#### REQUIRED WORK:
In the records, each line holding "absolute" must be reported.

------ DATA PROVIDED

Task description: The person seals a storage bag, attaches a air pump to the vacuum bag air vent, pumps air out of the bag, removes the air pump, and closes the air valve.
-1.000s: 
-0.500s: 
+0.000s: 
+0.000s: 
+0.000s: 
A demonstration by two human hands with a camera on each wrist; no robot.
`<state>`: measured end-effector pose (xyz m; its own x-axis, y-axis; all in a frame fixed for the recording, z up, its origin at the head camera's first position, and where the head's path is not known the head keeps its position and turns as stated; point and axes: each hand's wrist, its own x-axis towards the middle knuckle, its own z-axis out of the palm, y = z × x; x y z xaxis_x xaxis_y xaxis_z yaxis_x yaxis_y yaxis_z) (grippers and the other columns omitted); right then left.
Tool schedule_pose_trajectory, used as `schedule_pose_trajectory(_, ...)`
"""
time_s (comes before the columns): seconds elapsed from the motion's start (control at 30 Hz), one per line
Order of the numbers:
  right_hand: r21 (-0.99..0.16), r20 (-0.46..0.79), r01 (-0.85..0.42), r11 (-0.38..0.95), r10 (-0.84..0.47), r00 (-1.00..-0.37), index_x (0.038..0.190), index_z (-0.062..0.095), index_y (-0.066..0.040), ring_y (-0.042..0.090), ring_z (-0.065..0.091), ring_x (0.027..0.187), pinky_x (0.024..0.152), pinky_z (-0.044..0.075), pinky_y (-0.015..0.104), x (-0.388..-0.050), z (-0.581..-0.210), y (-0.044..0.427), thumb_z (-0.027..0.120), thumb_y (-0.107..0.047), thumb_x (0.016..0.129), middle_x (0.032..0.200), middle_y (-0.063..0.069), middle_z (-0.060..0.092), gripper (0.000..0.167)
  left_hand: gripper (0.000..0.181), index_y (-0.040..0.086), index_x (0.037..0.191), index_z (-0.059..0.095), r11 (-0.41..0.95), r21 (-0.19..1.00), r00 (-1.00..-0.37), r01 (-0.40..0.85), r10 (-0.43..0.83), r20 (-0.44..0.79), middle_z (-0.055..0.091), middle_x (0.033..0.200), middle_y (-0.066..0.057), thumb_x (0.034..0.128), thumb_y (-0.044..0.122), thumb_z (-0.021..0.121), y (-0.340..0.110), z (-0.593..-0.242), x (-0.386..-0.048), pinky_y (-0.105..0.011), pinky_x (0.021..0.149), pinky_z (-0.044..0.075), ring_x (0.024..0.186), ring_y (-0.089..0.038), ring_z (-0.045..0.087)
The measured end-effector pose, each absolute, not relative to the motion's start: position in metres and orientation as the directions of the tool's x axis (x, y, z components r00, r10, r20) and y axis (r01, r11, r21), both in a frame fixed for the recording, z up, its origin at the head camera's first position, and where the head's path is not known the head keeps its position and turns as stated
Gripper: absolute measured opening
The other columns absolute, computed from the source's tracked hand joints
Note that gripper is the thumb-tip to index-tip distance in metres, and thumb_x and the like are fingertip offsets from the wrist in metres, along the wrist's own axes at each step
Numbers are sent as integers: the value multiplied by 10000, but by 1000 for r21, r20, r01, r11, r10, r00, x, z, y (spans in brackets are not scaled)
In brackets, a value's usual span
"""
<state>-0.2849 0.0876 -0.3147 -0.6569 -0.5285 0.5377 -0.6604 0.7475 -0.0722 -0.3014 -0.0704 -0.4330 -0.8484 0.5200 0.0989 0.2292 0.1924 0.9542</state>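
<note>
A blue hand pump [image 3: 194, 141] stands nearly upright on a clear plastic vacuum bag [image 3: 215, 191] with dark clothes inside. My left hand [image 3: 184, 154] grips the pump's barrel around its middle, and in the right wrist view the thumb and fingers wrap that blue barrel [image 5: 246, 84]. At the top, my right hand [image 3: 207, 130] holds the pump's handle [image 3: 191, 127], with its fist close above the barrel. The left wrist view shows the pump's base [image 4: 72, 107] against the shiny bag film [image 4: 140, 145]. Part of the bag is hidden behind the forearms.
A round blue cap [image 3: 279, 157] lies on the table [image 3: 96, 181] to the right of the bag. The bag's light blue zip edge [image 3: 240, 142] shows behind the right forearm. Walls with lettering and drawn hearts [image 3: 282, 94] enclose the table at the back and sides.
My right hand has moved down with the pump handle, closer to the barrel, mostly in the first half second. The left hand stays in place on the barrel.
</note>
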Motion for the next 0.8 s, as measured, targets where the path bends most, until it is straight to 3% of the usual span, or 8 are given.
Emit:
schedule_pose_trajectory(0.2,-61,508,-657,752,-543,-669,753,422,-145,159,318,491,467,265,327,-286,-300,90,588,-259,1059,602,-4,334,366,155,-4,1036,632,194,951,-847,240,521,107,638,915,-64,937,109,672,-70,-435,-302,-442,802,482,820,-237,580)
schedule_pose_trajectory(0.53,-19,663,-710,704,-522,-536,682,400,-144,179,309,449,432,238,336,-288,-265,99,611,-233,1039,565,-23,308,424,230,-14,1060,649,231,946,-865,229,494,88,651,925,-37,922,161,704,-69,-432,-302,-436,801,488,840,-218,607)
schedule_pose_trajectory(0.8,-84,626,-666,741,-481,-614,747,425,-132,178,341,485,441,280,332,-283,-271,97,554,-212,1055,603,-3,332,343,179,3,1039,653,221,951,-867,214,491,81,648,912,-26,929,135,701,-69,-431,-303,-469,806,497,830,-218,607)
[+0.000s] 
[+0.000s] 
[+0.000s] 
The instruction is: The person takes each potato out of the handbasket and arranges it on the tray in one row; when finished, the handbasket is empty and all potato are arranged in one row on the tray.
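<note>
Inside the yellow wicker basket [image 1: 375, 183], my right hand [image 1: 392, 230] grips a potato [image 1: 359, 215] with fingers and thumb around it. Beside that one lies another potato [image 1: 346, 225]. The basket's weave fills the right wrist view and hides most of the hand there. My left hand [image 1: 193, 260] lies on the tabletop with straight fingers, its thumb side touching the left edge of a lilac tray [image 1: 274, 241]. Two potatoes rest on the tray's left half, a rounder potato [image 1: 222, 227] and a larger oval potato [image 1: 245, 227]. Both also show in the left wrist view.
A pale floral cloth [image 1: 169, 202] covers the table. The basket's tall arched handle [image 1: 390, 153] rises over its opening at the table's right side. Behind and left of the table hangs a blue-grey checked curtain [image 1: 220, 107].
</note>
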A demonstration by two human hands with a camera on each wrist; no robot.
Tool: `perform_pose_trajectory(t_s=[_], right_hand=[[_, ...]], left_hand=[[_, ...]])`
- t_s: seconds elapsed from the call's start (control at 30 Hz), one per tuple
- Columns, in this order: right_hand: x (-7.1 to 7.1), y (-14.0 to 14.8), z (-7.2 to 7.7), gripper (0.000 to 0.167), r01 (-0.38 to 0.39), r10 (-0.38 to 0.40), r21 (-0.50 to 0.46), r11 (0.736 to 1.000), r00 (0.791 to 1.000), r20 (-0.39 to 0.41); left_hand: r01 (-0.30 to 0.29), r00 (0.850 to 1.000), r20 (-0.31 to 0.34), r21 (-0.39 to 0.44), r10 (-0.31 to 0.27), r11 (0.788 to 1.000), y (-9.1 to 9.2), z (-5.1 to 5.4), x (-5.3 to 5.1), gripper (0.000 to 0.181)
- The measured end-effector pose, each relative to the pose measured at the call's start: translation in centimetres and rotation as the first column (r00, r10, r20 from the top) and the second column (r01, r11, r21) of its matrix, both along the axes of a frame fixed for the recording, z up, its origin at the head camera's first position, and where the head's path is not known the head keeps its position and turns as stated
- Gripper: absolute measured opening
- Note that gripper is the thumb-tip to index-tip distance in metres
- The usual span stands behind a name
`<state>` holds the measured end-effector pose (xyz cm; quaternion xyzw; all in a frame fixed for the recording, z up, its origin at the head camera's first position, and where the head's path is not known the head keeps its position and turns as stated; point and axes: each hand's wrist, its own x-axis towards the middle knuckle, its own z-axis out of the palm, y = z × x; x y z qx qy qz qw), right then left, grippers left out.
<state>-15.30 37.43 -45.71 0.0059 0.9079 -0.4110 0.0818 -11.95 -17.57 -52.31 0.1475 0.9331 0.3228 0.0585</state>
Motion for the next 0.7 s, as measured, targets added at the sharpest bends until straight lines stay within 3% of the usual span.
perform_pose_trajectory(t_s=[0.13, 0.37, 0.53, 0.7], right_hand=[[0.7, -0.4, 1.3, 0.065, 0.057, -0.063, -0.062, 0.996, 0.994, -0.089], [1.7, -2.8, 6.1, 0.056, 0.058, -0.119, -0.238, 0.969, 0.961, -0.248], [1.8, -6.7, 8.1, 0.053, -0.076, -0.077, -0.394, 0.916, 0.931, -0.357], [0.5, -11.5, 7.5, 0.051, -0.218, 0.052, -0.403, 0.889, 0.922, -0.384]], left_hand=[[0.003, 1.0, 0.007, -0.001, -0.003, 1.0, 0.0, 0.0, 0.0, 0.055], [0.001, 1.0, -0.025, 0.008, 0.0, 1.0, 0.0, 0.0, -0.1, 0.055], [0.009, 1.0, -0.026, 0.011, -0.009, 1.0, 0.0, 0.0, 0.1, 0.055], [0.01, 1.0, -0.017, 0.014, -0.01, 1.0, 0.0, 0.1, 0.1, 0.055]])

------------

#### YOUR SOLUTION:
The measured end-effector pose, each absolute, not relative to the motion's start: position in metres and orientation as the directions of the tool's x axis (x, y, z components r00, r10, r20) and y axis (r01, r11, r21), both in a frame fixed for the recording, z up, its origin at the head camera's first position, and where the head's path is not known the head keeps its position and turns as stated
Gripper: absolute measured opening
The other columns absolute, computed from the source's tracked hand joints
- Gripper: absolute measured opening

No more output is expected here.